Investors and traders will have to calibrate their positioning depending on their time horizons, pain thresholds, and investment objectives. A downdraft to 4350 represents less than a -3% drawdown from current levels. How concerned are you about such an air pocket and do you think you’re nimble enough to trade such a move?
 

3 thoughts on “Can the S&P 500 overcome negative seasonality?

  1. The latest bogeyman is rising crude price (leading to higher inflation and then more rate hikes, on and on). But the move looks technical, no more than a very simpleton if-then-else algo-driven trend following. China is slowing so the correct narrative should be lower crude price, plus the perception that EV should also reduce the crude demand. But this is an algo-driven market. Things like this happen all the time.

    1. Interesting! So, the Saudis and Russians are attempting to prop up the price with production cuts, while China’s recovery is not up to par. The former can see the weakness in consumption and therefore cutting production.

      The question I have is why can’t the algos see it.

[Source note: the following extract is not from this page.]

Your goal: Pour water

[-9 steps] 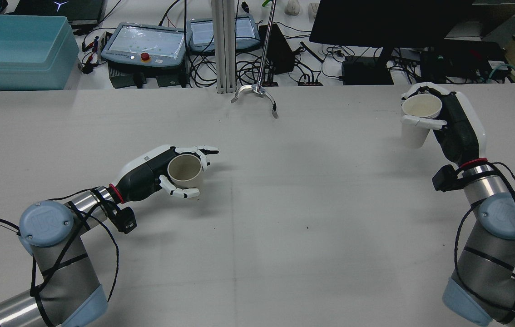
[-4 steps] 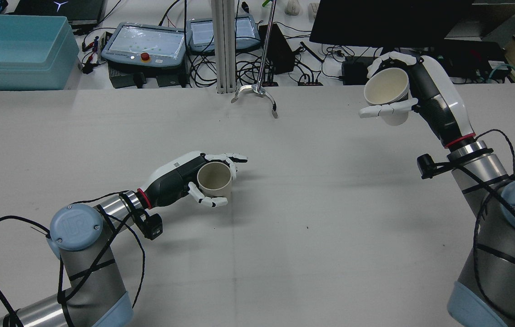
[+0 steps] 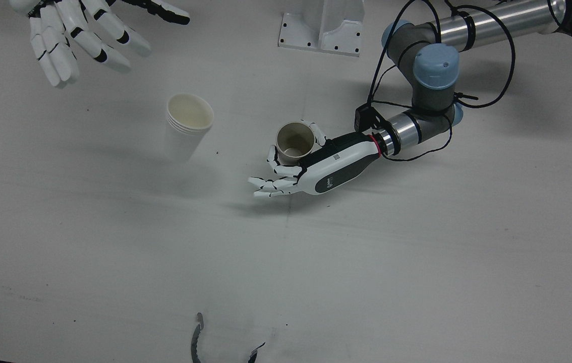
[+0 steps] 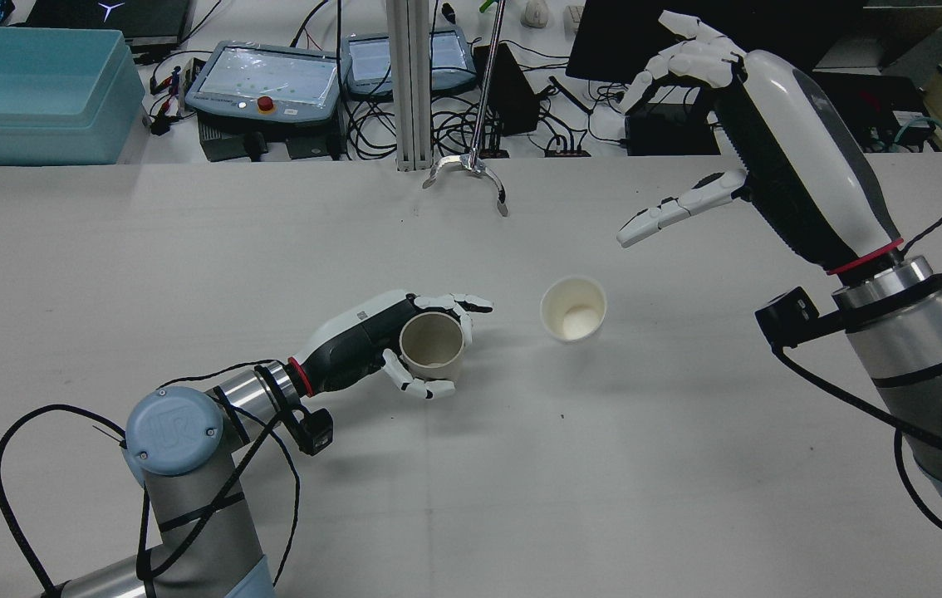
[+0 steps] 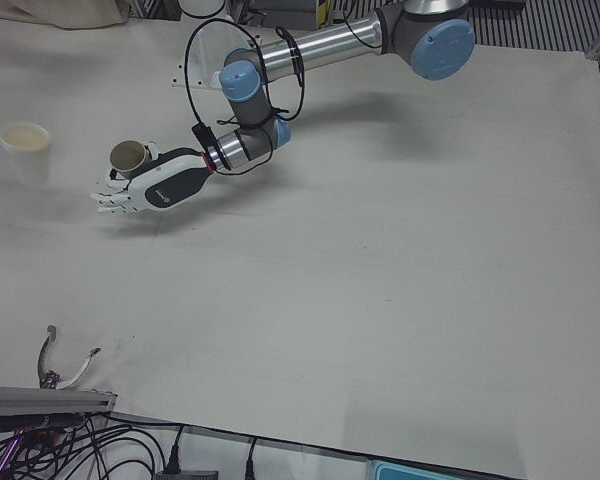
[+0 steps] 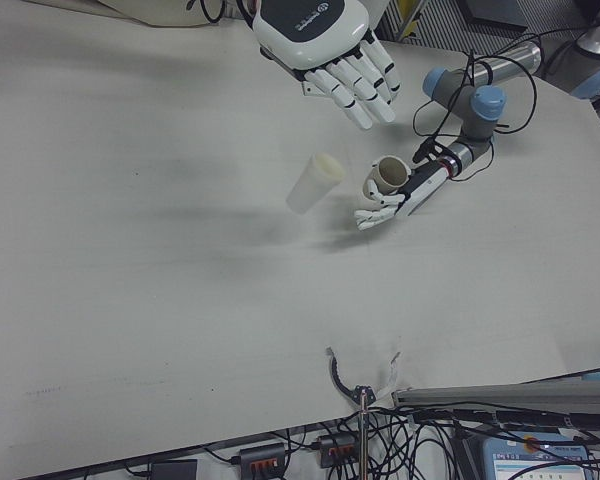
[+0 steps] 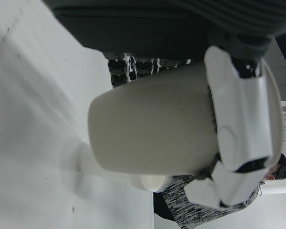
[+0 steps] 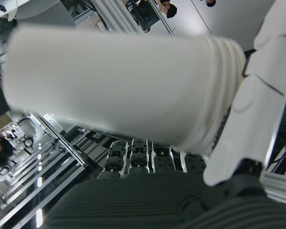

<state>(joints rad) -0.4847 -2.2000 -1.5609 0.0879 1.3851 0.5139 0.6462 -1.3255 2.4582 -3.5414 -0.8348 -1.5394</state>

I’d expect the algos to be swallow, process and analyze a lot more data than this.

  2. I think oil and all other commodities will get more expensive because of inflation and becoming more scarce along with more people wanting them. But this will likely take years. There are lag effects with rising rates and I suspect the same applies to oil.
    If the price stays high it will become a drag with time.
    One thing the market has done is ignore bad news, ignore rate increases. The old adage is that this is bullish reaction. Until it isn’t of course.
    I’m nervous, not going to bet the farm, but I think we get higher prices after the correction is over, and if we make ATHs, if we don’t get euphoria, I will truly be perplexed.